I still remember Nickodell, nestled between KHJ Channel 9 and Paramount Studios on Melrose almost as if it were a part of the studio complex. I was lucky enough to go there (way past its heyday) in the 80’s to grab an ice cream at the counter on a trip to the Paramount lot. I still remember snapping a shot of the mighty neon sign atop the building. Traveling up Melrose nowadays, I can almost still see it through the fog of history.
In 1936, restauranteur Nick Slavich took over the joint originally called the Melrose Grotto, and made it his own, at some point re-dubbing it Nickodell, a mash-up his and his wife’s names. (He owned another Nickodell a bit north on Argyle, but that’s another story.) It was an eatery (and boozery), largely popular with studio types, dishing out old school American fare like steaks, baked potatoes, and beloved Caesar salads.
Nickodell closed in November of ’93 and was subsequently demolished by Paramount in ’94 to make way for a few more spots in their parking lot, leaving us only with a few matchbooks and fond memories.
Digging through old negatives the other day, I came across a batch of scratchy, poorly preserved color negatives of Kelbo’s Restaurant. In the early 1980’s I moved into a bungalow behind Kelbo’s in West Los Angeles. At that time, Kelbo’s was one of the last great post war tiki-style Polynesian restaurants left in Los Angeles or perhaps the world. I recall seeing another Kelbo’s on Fairfax, across from Farmer’s Market, but that joint was demolished a few days later, before I could snap a shot of it.

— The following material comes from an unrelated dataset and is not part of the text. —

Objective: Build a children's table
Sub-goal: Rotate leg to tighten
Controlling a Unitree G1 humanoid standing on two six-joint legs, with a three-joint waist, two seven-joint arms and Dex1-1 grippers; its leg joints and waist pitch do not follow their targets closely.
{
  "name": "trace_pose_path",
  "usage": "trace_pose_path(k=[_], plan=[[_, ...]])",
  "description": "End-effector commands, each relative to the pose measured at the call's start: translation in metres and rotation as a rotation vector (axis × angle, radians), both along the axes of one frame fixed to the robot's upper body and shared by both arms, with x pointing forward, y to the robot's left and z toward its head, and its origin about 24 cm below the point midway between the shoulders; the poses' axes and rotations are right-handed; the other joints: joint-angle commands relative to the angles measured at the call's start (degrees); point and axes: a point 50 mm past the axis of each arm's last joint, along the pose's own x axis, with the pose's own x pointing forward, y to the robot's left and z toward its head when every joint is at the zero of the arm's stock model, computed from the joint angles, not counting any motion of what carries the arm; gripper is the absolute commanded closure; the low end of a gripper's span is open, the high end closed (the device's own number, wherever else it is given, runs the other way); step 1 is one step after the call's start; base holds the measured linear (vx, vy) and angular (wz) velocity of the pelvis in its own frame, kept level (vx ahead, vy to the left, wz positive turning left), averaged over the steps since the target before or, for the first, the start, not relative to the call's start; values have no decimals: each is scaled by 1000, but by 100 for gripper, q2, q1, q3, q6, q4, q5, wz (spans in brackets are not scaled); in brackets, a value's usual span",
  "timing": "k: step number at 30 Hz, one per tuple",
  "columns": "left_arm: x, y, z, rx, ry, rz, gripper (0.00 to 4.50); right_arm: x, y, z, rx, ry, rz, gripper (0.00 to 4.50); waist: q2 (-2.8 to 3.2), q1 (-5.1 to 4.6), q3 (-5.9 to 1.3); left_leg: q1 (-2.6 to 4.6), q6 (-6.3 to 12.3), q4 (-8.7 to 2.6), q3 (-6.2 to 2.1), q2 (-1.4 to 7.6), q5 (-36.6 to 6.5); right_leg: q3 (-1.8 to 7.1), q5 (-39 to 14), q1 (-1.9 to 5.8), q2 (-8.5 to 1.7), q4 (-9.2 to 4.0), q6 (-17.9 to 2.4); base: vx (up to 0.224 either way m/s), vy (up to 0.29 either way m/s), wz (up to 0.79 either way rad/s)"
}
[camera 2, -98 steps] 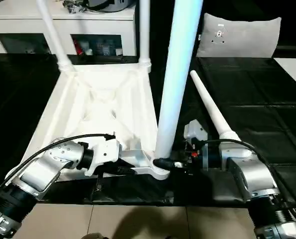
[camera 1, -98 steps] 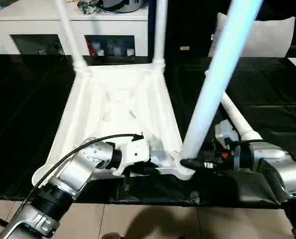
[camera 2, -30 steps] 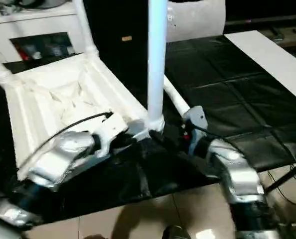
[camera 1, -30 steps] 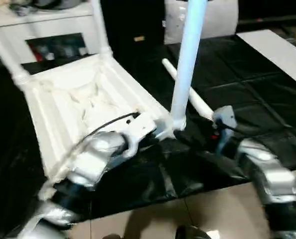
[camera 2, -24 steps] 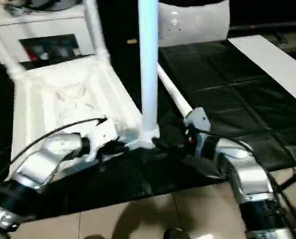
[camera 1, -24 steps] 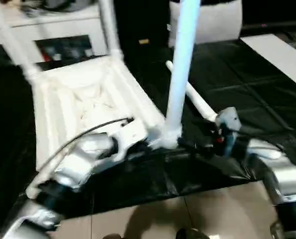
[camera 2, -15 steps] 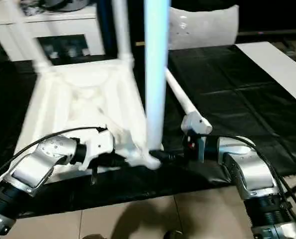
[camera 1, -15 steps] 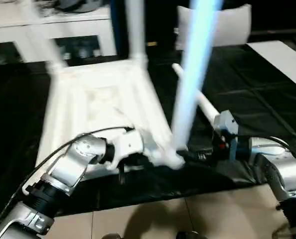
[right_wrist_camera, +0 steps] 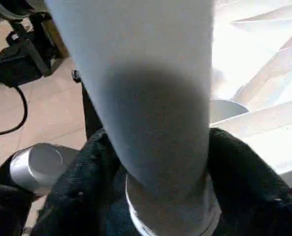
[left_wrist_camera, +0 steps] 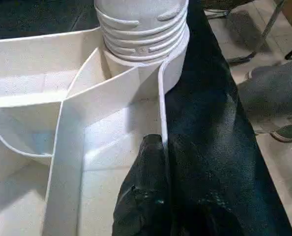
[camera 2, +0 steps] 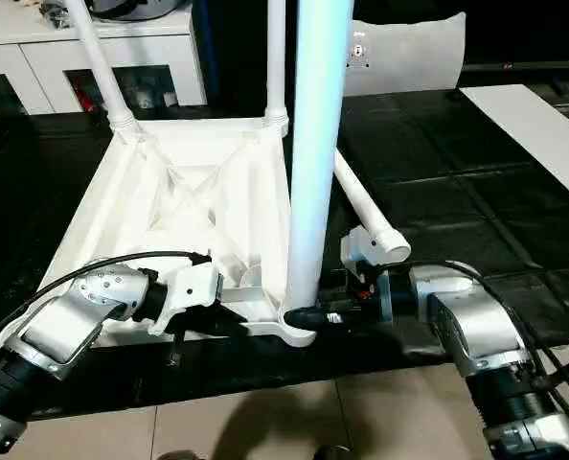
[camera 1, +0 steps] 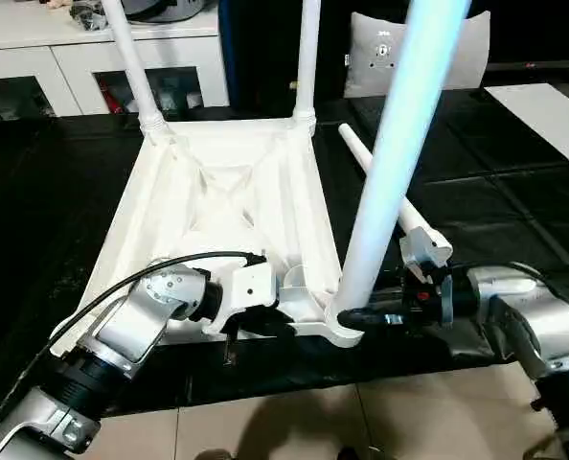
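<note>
Slippage threatens: right gripper [camera 2: 302,315] fingers loosely flank the upright leg [camera 2: 313,144] without clear grip; left gripper [left_wrist_camera: 161,147] pinches the tabletop [camera 1: 217,192] rim between its fingers, so twisting could skew the socket.

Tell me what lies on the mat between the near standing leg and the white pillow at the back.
In the left eye view, the loose fourth leg lies there on the black mat, between the near standing leg and the pillow.
</note>
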Motion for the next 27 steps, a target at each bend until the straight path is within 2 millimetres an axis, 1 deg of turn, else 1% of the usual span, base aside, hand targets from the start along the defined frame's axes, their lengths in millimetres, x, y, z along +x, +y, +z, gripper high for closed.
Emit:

I had a sense that Kelbo’s wasn’t long for this world. There were never many folks inside drinking or eating whereas the S.F. Saloon, LA’s first fern bar just a block away, was always hopping.
Through the haze of time and booze, this is what I recall of the inside of Kelbo’s: thatched booths wrapped in bambo with a dramatic back lite plastic cocktail menu at the far end displaying Kelbo’s signature tiki-inspired rum drinks in wondrous colors of green, purple, fiery red & blue; tropical fish tanks on the backside of the bar; bartenders dressed like modern day Trader Joe’s employees; greasy sugary ribs that people loved; a round dance floor in the back with spinning disco ball and a circle on the ceiling resembling the edge of a half coconut.
Luckily I snapped some shots of the outside, otherwise I would have never recalled the odd murals were painted on the doors & stucco. A few years later, Kelbo’s was sold, stripped of its soul and turned into Fantasy Island, a strip club which is how the building continues to function today. I imagine the strippers dancing beneath that coconut shell, working on the same floor once inhabited by spry seniors cutting a rug. I’m certain the fish tanks & glowing menus are long buried deep in a landfill.
These murals were on the parking lot side of the building. They are painted in a film negative black & white look that some have found oddly racist looking.
A few of the doors, one a black & white negative of the other.
Who were the artists who created the murals? Not sure about the guys from Genius Inc but Carolyn Dulay is a graphic artist proud of her work at Kelbo’s.
Notice the integration of the restaurant’s electric panel into the tropical look.
The last stop on this tour is the junk shack in the back. Nothing of value inside folks so keep it moving!
The Pig ‘N Whistle – renovated on Hollywood Blvd or rather reconstituted a few years back into something resembling what it looked like back in the 1920’s when it was neighbor to the Egyptian Theater – itself now reconstituted into something resembling what it looked like back in the 1920s. But one day in 1998 – years before both reconstitutions had taken place, I was walking Broadway Blvd in downtown Los Angeles when I saw an old Pig ‘N Whistle sign fighting to reassert itself behind a coverup job by KFC. I like to think that for a moment the pig was stronger than the chicken and pushed the half-baked bird off its perch, showing off to anyone who might have noticed the location of one of the many old & long deceased P ‘N W restaurants.